Optional Thickening, Viscosity Control and/or Dispersing Agents
The detergent compositions herein may also optionally contain a polymeric material which serves to enhance the ability of the composition to maintain its solid particulate components in suspension. Such materials may thus act as thickeners, viscosity control agents and/or dispersing agents. Such materials are frequently polymeric polycarboxylates but can include other polymeric materials such as polyvinylpyrrolidone (PVP) and polymeric amine derivatives such as quaternized, ethoxylated hexamethylene diamines.
Polymeric polycarboxylate materials can be prepared by polymerizing or copolymerizing suitable unsaturated monomers, preferably in their acid form. Unsaturated monomeric acids that can be polymerized to form suitable polymeric polycarboxylates include acrylic acid, maleic acid (or maleic anhydride), fumaric acid, itaconic acid, aconitic acid, mesaconic acid, citraconic acid and methylenemalonic acid. The presence in the polymeric polycarboxylates herein of monomeric segments, containing no carboxylate radicals such as vinylmethyl ether, styrene, ethylene, etc. is suitable provided that such segments do not constitute more than about 40% by weight of the polymer.

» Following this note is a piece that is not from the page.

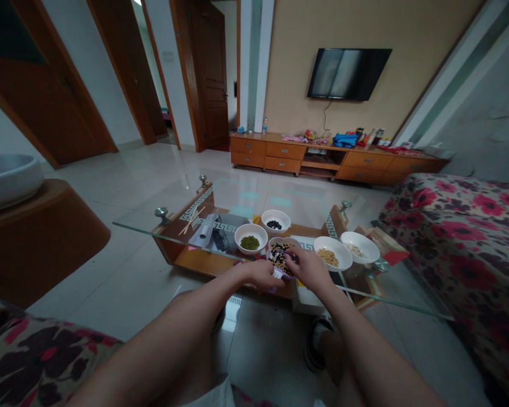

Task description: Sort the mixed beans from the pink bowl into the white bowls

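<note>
Head view caught both your hands at the near edge of the glass table (407, 306), working at a small bowl (279, 241) of mixed beans. Your left hand (263, 275) grasped that bowl low on its near side. Your right hand (309, 265) had its fingers bent down into the beans from the right; whether they pinched one, I could not tell. The small bowl sat between your hands, and I could not tell if it rested on the glass or was held up. Dark and yellowish beans lay mingled in it.

Four white bowls stood around it on the glass. Just beyond your left hand was the green-bean bowl (251, 228); farther off, behind the small bowl, stood the black-bean bowl (275, 213). To the right of it, near your right hand, was the yellow-bean bowl (343, 258), with the pale-seed bowl (369, 251) just beside that, farthest right. Sticks (192, 220) lay at the table's left, well apart from your hands. Across the room, a television (350, 73) hung above a wooden cabinet (284, 151).
</note>
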The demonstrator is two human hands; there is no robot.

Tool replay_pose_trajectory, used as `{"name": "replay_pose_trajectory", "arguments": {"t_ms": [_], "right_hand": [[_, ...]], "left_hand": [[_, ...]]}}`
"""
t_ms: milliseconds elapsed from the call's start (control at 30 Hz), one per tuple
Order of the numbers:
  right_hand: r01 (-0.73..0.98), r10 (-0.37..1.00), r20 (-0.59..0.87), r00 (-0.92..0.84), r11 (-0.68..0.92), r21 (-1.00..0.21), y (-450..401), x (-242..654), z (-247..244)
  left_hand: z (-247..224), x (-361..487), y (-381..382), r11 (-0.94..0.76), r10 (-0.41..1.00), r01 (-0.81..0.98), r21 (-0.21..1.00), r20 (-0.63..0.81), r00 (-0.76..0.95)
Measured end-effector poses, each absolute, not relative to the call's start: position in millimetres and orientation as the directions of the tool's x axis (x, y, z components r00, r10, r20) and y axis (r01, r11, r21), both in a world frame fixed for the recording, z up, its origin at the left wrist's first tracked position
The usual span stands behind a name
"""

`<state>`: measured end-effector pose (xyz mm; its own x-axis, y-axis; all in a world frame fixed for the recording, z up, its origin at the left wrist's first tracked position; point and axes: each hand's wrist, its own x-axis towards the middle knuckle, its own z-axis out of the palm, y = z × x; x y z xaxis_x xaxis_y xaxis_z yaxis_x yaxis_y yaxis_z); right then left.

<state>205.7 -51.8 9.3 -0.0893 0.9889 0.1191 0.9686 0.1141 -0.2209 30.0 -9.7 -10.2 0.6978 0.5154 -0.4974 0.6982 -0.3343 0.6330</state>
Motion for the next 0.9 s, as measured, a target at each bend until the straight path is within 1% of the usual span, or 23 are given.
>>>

Particularly suitable polymeric polycarboxylates can be derived from acrylic acid. Such acrylic acid-based polymers which are useful herein are the water-soluble salts of polymerized acrylic acid. The average molecular weight of such polymers in the acid form preferably ranges from about 2,000 to 10,000, more preferably from about 4,000 to 7,000, and most preferably from about 4,000 to 5,000. Water-soluble salts of such acrylic acid polymers can include, for example, the alkali metal, salts. Soluble polymers of this type are known materials. Use of polyacrylates of this type in detergent compositions has been disclosed, for example, Diehl, U.S. Pat. No. 3,308,067, issued Mar. 7, 1967. Such materials may also perform a builder function.
If utilized, the optional thickening, viscosity control and/or dispersing agents should be present in the compositions herein to the extent of from about 0.1% to 4% by weight. More preferably, such materials can comprise from about 0.5% to 2% by weight of the detergents compositions herein.

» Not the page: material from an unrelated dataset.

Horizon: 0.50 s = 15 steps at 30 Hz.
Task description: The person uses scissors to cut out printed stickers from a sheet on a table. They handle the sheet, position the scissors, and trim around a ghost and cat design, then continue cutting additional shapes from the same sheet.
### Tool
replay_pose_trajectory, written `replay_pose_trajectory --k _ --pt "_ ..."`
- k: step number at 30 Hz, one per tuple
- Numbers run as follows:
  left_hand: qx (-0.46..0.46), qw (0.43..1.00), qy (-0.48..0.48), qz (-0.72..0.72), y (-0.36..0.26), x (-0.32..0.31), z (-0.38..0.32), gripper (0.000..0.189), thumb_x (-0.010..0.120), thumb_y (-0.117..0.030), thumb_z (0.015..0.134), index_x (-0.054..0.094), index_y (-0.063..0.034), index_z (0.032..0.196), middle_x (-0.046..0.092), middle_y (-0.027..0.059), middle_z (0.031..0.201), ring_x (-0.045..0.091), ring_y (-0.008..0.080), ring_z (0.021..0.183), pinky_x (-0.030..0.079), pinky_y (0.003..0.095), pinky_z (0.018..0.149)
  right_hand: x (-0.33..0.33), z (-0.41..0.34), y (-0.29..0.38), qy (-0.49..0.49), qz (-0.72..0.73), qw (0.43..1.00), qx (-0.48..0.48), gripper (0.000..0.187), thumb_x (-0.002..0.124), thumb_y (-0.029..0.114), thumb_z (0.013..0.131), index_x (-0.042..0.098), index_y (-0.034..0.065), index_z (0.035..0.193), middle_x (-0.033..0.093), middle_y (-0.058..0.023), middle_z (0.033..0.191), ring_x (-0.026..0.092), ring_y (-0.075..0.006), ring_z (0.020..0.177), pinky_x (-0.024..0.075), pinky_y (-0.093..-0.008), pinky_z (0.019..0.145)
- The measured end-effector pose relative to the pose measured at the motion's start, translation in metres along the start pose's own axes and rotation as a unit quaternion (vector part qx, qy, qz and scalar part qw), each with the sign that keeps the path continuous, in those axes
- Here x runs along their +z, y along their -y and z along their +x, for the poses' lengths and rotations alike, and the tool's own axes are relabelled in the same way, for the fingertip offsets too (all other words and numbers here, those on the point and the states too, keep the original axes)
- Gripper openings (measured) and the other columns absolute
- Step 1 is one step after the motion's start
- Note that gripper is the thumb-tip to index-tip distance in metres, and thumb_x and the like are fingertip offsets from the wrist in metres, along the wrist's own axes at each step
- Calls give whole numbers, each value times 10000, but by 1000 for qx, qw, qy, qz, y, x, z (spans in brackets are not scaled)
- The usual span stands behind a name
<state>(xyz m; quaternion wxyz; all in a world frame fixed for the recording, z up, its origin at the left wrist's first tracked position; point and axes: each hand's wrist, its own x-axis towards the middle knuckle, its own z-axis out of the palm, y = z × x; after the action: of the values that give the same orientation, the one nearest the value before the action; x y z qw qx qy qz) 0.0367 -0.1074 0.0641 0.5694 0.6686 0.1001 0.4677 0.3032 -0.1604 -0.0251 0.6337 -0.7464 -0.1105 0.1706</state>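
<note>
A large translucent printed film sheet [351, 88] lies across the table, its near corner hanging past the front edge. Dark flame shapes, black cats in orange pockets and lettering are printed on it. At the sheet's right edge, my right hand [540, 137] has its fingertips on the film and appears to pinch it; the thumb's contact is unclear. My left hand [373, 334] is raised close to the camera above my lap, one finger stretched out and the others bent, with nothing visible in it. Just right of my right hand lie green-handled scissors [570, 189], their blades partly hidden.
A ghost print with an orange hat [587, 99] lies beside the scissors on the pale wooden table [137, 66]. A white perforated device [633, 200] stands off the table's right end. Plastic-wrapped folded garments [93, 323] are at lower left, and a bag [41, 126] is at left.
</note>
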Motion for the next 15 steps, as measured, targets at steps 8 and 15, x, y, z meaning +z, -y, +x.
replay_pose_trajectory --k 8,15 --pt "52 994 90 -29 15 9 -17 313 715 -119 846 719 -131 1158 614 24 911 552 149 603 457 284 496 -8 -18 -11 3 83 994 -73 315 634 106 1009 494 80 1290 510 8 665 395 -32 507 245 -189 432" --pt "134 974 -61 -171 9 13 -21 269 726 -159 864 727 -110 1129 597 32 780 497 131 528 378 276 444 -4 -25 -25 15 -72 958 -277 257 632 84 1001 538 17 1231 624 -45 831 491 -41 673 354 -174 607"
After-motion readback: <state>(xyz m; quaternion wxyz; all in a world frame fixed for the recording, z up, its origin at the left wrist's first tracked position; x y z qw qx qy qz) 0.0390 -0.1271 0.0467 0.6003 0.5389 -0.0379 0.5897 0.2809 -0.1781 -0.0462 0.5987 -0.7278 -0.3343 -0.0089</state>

Optional Brighteners, Suds Suppressors and/or Perfumes
The detergent compositions herein may also optionally contain conventional brighteners, suds suppressors, silicone oils, bleach catalysts, and/or perfume materials. Such brighteners, suds suppressors, silicone oils, bleach catalysts, and perfumes must, of course, be compatible and non-reactive with the other composition components in a nonaqueous environment. If present, brighteners suds suppressors and/or perfumes will typically comprise from about 0.01% to 2% by weight of the compositions herein.
Suitable bleach catalysts include the manganese based complexes disclosed in U.S. Pat. No. 5,246,621, U.S. Pat. No. 5,244,594, U.S. Pat. No. 5,114,606 and U.S. Pat. No. 5,114,611.
COMPOSITION FORM
The particulate-containing liquid detergent compositions of this invention are substantially nonaqueous (or anhydrous) in character. While very small amounts of water may be incorporated into such compositions as an impurity in the essential or optional components, the amount of water should in no event exceed about 5% by weight of the compositions herein. More preferably, water content of the nonaqueous detergent compositions herein will comprise less than about 1% by weight.
The particulate-containing nonaqueous detergent compositions herein will be in the form of a liquid.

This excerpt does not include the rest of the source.